Quando a imprensa escolhe um lado, quem perde é a credibilidade

O bom jornalismo não precisa agradar ninguém. Precisa apenas ser coerente.

Um veículo sério pode elogiar hoje e criticar amanhã. Pode reconhecer acertos e apontar erros. Afinal, essa é uma das funções da imprensa. O problema começa quando o leitor passa a enxergar um padrão: alguns personagens parecem receber críticas permanentes, enquanto outros, independentemente do que façam, são tratados com uma complacência difícil de explicar.

Essa percepção não nasce dentro das redações. Nasce entre os próprios leitores.

Em Mato Grosso, um conceituado jornal da capital tem despertado esse tipo de comentário. Basta acompanhar sua cobertura política para perceber que determinados nomes aparecem repetidamente em reportagens de tom negativo, enquanto outros parecem desfrutar de uma blindagem editorial.

Coincidência? Linha editorial? Cada leitor chegará à sua própria conclusão.

Em Cáceres, chama atenção a frequência com que o ex-prefeito Túlio Fontes aparece no noticiário desse veículo, seja em artigos, "curtinhas", textos opinativos ou matérias jornalísticas. Quem acompanha a política regional sabe que ele continua sendo um dos poucos líderes com um eleitorado consolidado e fiel, construído ao longo de décadas de atuação pública. Independentemente de concordar ou discordar de suas posições, é difícil negar que se trata de um dos nomes mais conhecidos da política cacerense.

Talvez justamente por isso esteja seu maior desafio. A maior parte desse eleitorado foi formada ao longo de muitos anos e concentra-se, em sua maioria, entre pessoas acima dos 35 anos, que acompanharam suas administrações, conhecem sua forma de atuação e lembram de sua capacidade de articulação política.

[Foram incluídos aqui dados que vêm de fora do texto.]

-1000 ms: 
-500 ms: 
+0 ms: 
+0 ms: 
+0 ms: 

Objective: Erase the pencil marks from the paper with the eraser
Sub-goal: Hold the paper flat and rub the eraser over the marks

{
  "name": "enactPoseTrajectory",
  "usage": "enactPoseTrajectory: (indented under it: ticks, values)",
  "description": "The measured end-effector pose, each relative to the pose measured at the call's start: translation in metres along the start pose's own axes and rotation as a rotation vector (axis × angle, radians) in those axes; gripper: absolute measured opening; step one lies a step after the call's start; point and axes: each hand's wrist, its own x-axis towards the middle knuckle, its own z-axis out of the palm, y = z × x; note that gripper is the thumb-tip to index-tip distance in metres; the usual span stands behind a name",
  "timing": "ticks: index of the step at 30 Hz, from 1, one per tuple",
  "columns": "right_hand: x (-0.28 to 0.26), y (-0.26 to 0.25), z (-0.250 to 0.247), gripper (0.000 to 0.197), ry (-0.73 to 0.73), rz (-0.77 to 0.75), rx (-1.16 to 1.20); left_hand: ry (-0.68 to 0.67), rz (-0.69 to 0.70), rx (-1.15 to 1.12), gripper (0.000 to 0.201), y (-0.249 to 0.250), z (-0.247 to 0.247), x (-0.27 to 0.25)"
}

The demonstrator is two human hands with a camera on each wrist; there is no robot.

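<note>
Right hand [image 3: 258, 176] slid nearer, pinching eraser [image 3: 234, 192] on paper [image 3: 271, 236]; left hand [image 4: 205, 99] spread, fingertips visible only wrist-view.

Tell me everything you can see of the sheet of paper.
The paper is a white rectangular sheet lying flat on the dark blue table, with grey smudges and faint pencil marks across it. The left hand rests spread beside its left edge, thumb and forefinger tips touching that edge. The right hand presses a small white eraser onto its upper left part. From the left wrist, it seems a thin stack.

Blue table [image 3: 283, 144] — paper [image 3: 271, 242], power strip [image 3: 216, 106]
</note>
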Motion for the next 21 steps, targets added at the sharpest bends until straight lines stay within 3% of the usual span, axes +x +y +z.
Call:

A disputa agora parece ser outra: conquistar uma geração que não viveu esse período e que conhece a política muito mais pelas redes sociais do que pela memória administrativa. É justamente por isso que Túlio intensificou sua presença no ambiente digital, apresentando sua trajetória a um público que ainda está formando sua opinião política.

É nesse contexto que alguns leitores passaram a questionar se a frequência das críticas publicadas pelo jornal da capital seria apenas uma coincidência editorial ou reflexo de uma opção por dedicar atenção especial a um personagem político que continua competitivo no cenário regional.

Naturalmente, uma maior exposição gera mais debates, elogios e críticas. Isso faz parte da democracia.

O que chama a atenção, porém, é quando um mesmo personagem ocupa, de forma recorrente, espaço em conteúdos de tom predominantemente desfavorável. É justamente essa repetição que alimenta dúvidas sobre a uniformidade dos critérios editoriais adotados.

No fim das contas, o maior patrimônio de qualquer veículo de comunicação não é sua audiência. É sua credibilidade.

Quando o público começa a acreditar que existem dois pesos e duas medidas, a confiança deixa de ser automática. E, uma vez perdida, dificilmente é recuperada.

O eleitor continuará formando sua opinião nas ruas, nas conversas e, principalmente, nas urnas. Já a imprensa continuará sendo julgada pelo mesmo público que pretende informar.

Porque o jornalismo forte não é aquele que escolhe lados. É aquele que aplica o mesmo critério para todos.